Astoria's Bar-Restaurant Formula, Examined
The outer boroughs have long operated a different kind of restaurant logic from Manhattan. Where Midtown and the Upper West Side reward formality and expense accounts, neighbourhoods like Astoria run on something closer to regularity: the table you return to on a Wednesday, the bar you trust on a Friday. The Bonnie, a restaurant in Astoria, Queens, belongs to that second category. It is a neighbourhood bar-restaurant in the fullest sense of the term, and understanding what that means in Queens in 2024 requires some context about how that format has evolved across the borough.

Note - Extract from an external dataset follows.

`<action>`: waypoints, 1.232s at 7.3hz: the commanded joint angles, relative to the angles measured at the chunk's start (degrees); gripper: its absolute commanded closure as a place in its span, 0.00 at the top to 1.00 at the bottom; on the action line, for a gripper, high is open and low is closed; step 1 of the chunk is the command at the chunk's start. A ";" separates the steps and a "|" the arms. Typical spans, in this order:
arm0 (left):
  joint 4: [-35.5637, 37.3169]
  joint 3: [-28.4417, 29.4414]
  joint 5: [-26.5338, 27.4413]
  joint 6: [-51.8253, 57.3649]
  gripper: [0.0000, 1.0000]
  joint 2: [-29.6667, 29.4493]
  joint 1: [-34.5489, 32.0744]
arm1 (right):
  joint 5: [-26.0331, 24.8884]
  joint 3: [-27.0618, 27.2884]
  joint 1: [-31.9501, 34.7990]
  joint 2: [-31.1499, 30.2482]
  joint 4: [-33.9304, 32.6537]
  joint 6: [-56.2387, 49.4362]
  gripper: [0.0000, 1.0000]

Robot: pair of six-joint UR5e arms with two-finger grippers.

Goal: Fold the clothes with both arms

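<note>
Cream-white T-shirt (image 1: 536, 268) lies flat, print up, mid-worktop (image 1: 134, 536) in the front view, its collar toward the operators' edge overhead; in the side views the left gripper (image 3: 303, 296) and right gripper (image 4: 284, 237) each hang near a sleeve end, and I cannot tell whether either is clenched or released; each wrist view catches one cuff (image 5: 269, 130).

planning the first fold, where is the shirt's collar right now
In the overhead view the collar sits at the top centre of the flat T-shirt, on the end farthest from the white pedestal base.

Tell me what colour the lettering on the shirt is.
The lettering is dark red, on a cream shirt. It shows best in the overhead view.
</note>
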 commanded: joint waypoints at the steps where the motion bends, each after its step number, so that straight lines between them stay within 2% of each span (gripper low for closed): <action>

Astoria sits in a part of Queens that has always been culinarily plural. Greek tavernas, Egyptian coffee shops, and Brazilian churrascarias have coexisted on the same blocks for decades, and that density has made locals relatively unsentimental about novelty. A venue earns its place here by being dependable, not by being new. The Bonnie has positioned itself within that expectation rather than against it.
How the Menu Reads
The menu architecture at a bar-restaurant like The Bonnie carries more information than the individual dishes do. When a venue divides its list into shareable starters, heartier mains, and a bar snack tier that runs independently of the kitchen sequence, it is signalling two things simultaneously: that eating here is not meant to be linear, and that drinking is a co-equal purpose rather than an afterthought. This format has become the dominant model for ambitious neighbourhood bars across New York, from the lower-density pockets of Brooklyn to the stretch of Queens that runs from Long Island City toward Jackson Heights.
The structure implies a certain kind of hospitality. You are not being walked through a tasting sequence; you are being given a framework to assemble your own evening. That distinction matters because it shifts the burden of pacing from the kitchen to the guest, which in turn rewards repeat visitors who know which combinations work. A first-timer at a place like The Bonnie is slightly at a disadvantage compared to a regular, and that asymmetry is a design choice, not an oversight. The venues in Manhattan that operate at the opposite end of the spectrum, places like Masa or Per Se, remove that asymmetry entirely by controlling every variable. The trade-off is spontaneity.
Where Le Bernardin or Atomix present menus as authored documents, with a clear point of view imposed from the kitchen outward, the bar-restaurant format inverts that authorship. The menu becomes a set of suggestions rather than a statement. Whether that reads as liberating or undirected depends largely on what you are in the mood for when you sit down.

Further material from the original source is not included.